Blasphemy
Comme j'ai déjà parlé de ce groupe sur le site, je reprend simplement ce que j'en ai déjà dit sur ma chronique de Blood Upon The Altar, complété d'infos titrés de la chronique de DECIMATOR du premier album.
Les origines de Blasphemy remontent à l’année 1984 lorsque deux amis d’enfance alors âgés de 12 ans ( !), Nocturnal Grave Desecrator And Black Winds (chant, basse) et 3 Black Hearts Of Damnation And Impurity (batterie) décident de monter un groupe ensemble. Ils vont être rapidement rejoins par un de leur pote, Caller Of The Storms (guitare). Le second guitariste, Black Priest Of The 7 Satanic Blood Rituals arrivera l’année suivante.
Entre 1984 et 1986, le groupe a eu plusieurs patronymes (Antichrist, Disaster, Thrash Hammer) et son activité se résumait à des répétitions entre eux pour apprendre à jouer de leurs instruments. C’est seulement à partir de l’année 1986 que le groupe a commencé à jouer des reprises. Black Winds nous révèlera que leurs premiers morceaux étaient des compositions personnelles mais que c’était tellement mauvais qu’ils les ont rapidement jetés à la poubelle et ont préféré jouer des reprises pour se faire la main. Les premiers morceaux qu’ils ont repris étaient « Blasphemer » de Sodom, « The Return Of Darkness And Evil » de Bathory et « Chemical Warfare » de Slayer.
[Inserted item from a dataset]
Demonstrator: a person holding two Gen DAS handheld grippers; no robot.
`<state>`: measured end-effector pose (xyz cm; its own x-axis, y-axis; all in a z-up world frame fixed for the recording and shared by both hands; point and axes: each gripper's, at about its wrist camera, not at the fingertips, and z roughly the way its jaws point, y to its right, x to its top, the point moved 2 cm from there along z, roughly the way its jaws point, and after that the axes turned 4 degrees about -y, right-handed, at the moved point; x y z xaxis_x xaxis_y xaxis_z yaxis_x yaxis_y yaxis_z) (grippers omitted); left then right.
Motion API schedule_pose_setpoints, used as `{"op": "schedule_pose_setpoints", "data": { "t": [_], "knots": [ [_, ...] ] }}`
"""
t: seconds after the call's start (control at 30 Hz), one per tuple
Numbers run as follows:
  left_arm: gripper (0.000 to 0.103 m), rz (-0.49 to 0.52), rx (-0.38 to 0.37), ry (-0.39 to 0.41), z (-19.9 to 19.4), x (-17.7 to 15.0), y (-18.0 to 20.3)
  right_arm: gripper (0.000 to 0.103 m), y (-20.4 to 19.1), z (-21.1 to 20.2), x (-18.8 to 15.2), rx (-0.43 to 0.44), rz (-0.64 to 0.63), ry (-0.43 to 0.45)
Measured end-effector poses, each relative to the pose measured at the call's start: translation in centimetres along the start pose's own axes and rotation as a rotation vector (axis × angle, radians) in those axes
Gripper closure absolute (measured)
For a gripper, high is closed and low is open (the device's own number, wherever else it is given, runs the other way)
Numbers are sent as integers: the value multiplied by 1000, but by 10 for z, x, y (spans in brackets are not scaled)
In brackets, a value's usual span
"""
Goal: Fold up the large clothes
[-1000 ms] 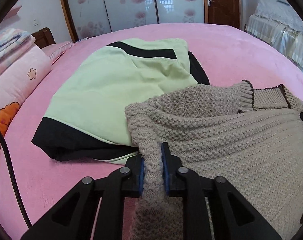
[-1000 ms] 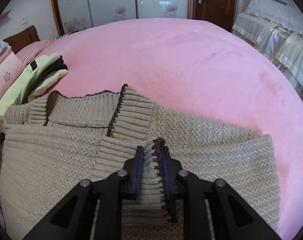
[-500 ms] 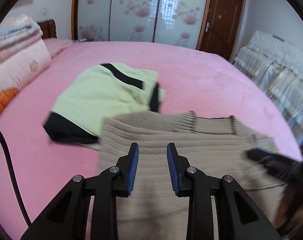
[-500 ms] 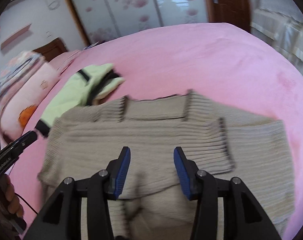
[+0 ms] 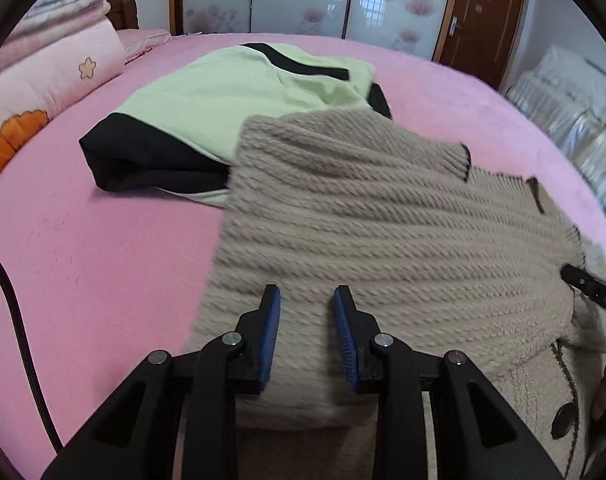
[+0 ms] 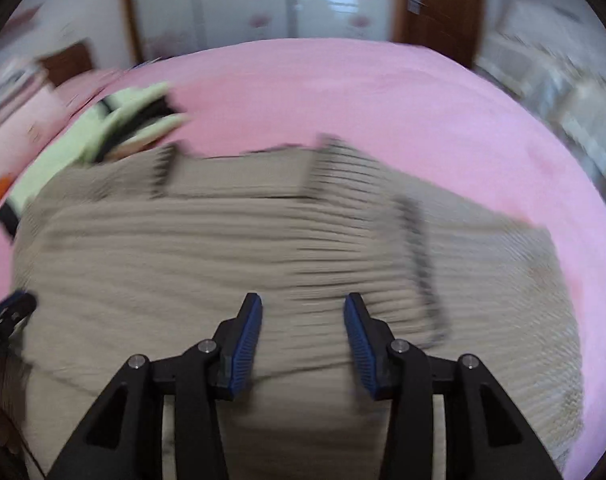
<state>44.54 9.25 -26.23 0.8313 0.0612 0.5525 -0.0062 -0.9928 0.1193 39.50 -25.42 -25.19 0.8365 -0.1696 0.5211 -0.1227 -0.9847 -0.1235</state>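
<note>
A beige chunky-knit sweater (image 5: 383, 232) lies folded on the pink bed (image 5: 83, 280), its ribbed collar at the far side. My left gripper (image 5: 307, 292) hovers over the sweater's near left part, open, with nothing pinched between its blue pads. In the blurred right wrist view the sweater (image 6: 223, 240) spreads under my right gripper (image 6: 303, 300); its jaws are closing but stand apart, gripping nothing. A black tip of the right gripper (image 5: 591, 288) shows at the right edge of the left wrist view. The left gripper's tip (image 6: 7, 312) shows at the left edge of the right wrist view.
A folded light-green and black garment (image 5: 223, 92) lies just beyond the sweater's left corner, partly under it. Rolled pink quilts (image 5: 43, 80) line the bed's left side. A black cable (image 5: 19, 320) trails at the left. A second bed (image 5: 563, 104) stands at the right.
Both grippers let go of the sweater's knit edges and pulled back toward me. The sweater now lies flat, and both pairs of jaws stand apart over it.
</note>
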Motion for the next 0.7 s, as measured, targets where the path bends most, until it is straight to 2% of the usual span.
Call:
{"op": "schedule_pose_setpoints", "data": {
  "t": [0.07, 0.1, 0.27, 0.47, 0.57, 0.63, 0.7],
  "knots": [
    [76, 1, -20, -10, 3, 2, -3, 94, 20, -1, 2, 32, 47, -15],
    [76, 9, -12, -12, 4, 2, -2, 96, 23, -2, 2, 35, 49, -22],
    [76, 39, 31, -24, 6, 7, 5, 92, 15, -5, 1, 1, 43, -30],
    [72, -14, -1, -80, -15, 17, 1, 89, 15, -22, 8, 19, 101, -65],
    [61, -25, -15, -63, -39, 22, 1, 88, 13, -47, 9, 21, 96, -55],
    [47, -32, -21, -42, -62, 26, 2, 86, 12, -70, 12, 25, 94, -29],
    [43, -37, -23, -31, -83, 31, 3, 80, 11, -99, 14, 26, 93, 1]
  ]
}}
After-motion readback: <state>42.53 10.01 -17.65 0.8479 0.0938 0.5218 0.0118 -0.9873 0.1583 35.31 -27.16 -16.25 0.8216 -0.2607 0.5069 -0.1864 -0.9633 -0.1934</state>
Vous y ajoutez le « Mad Butcher » de Destruction et le « Desecration Of Virgin » de Sarcofago, et vous avez là les racines musicales de Blasphemy.
C’est durant cette même année 1986 que le groupe opte pour le nom de Blasphemy et là, tout va devenir beaucoup plus sérieux. Les premiers concerts du groupe se font en 1987 où ils joueront avec le groupe de thrash Witches Hammer. C’est également à cette période que les membres du groupe vont aller squatter le cimetière de Ross Bay et s’adonner à des profanations et autres rites sataniques. Ils vont même être à l'origine d'un gang qui s'appelait Legions Of Hate.
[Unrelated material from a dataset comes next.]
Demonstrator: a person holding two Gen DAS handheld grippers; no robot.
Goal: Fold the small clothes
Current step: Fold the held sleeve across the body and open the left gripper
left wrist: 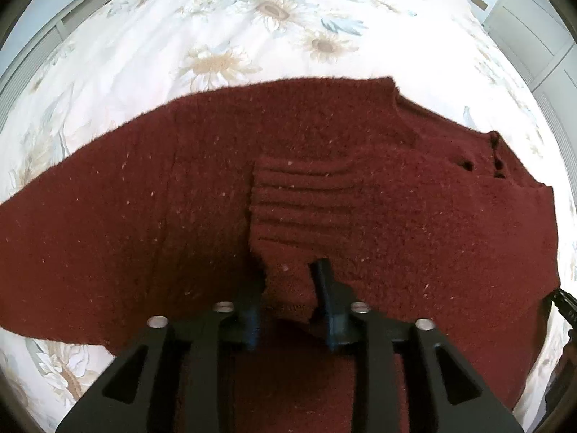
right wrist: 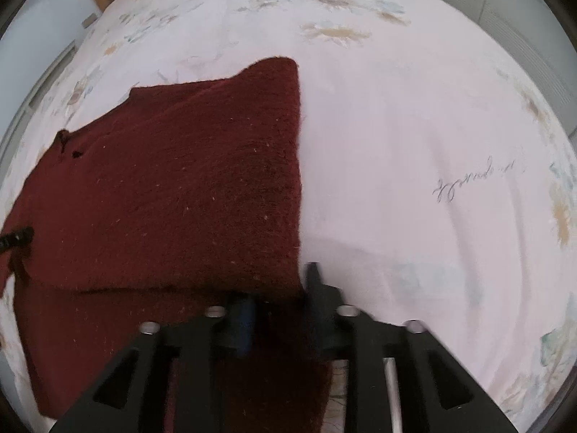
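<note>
Spread beneath us is a bed [left wrist: 223, 36] under a pale cover printed with sunflowers, with white cabinet fronts [left wrist: 533, 29] beyond its far corner. On the bed lies a dark red knitted sweater [left wrist: 144, 198], which fills most of our left view; in the right view its straight folded edge runs up the middle, with bare cover to the right of it. A sleeve with a ribbed cuff [left wrist: 299, 205] is folded across the body of the sweater, and near the collar we see a few small holes [left wrist: 483, 166].

Our left gripper [left wrist: 288, 285] points steeply down with its fingers [left wrist: 322, 278] partly open around the near end of the sleeve: the knit sits between them, but we cannot tell whether they press on it. Our right gripper [right wrist: 277, 288] also points down, fingers [right wrist: 313, 278] partly open, straddling the sweater's near right corner; whether they hold it we cannot tell either.
</note>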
Enfin en 1989, c’est la démo Blood Upon The Altar enregistrée dans un studio professionnel près de Vancouver, le Fiasco Bros, là même où Witches Hammer avait enregistrée ses deux démos.
https://www.youtube.com/watch?v=M4xCU6QTwUs La démarche de Blasphemy sur Blood Upon the Altar rappelle de suite celle qu’avait eu Sarcofago sur I.N.R.I. deux ans auparavant ; c’est-à-dire repousser les limites de la bestialité le plus loin possible et devenir une sorte de groupe ultime dans le genre. Et le pari a été réussi, puisque nous avons là un véritable puit d’influences de toute la scène bestial à partir des ’90. Vous prenez « War Command », c’est pratiquement grâce à ce morceau qui dure 40 secondes qu’est né Conqueror. On peut dire également la même chose pour Beherit et son The Oath Of Black Blood qui n’est en fin de compte qu’un prolongement en un peu plus primitif de titres tels que « Demoniac » ou « Blasphemy ». Même l’esprit des intros (« Intro To Weltering » ou celle de « Blasphemous Attack ») a été piqué par Beherit.
Ensuite, le groupe doit faire face à un changement au sein de son line up. Black Priest se barre ou se fait éjecter; on ne sait pas trop. Il y a une histoire qui circule à ce sujet. Un jour le groupe avait profané la tombe d'un bébé et Black Priest avait ramené la stèle chez lui. Et du jour au lendemain, il s'est mis à changer, il se plaignait d'être hanté par un démon la nuit. Il a commencé sérieusement à flipper et à perdre les pédales à tel point qu'il a ramené la stèle au cimetière pour pouvoir chasser le démon. Cet acte de lâcheté aurait été très mal perçu par les autres membres du groupe qui l'aurait donc éjecté de Blasphemy.
Quoi qu'il en soit, il est très vite remplacé par Marco Banco, transfuge de Witches Hammer. Le groupe signe avec Wild Rags Records et enregistre son premier album Fallen Angel Of Doom qui sort en 1990.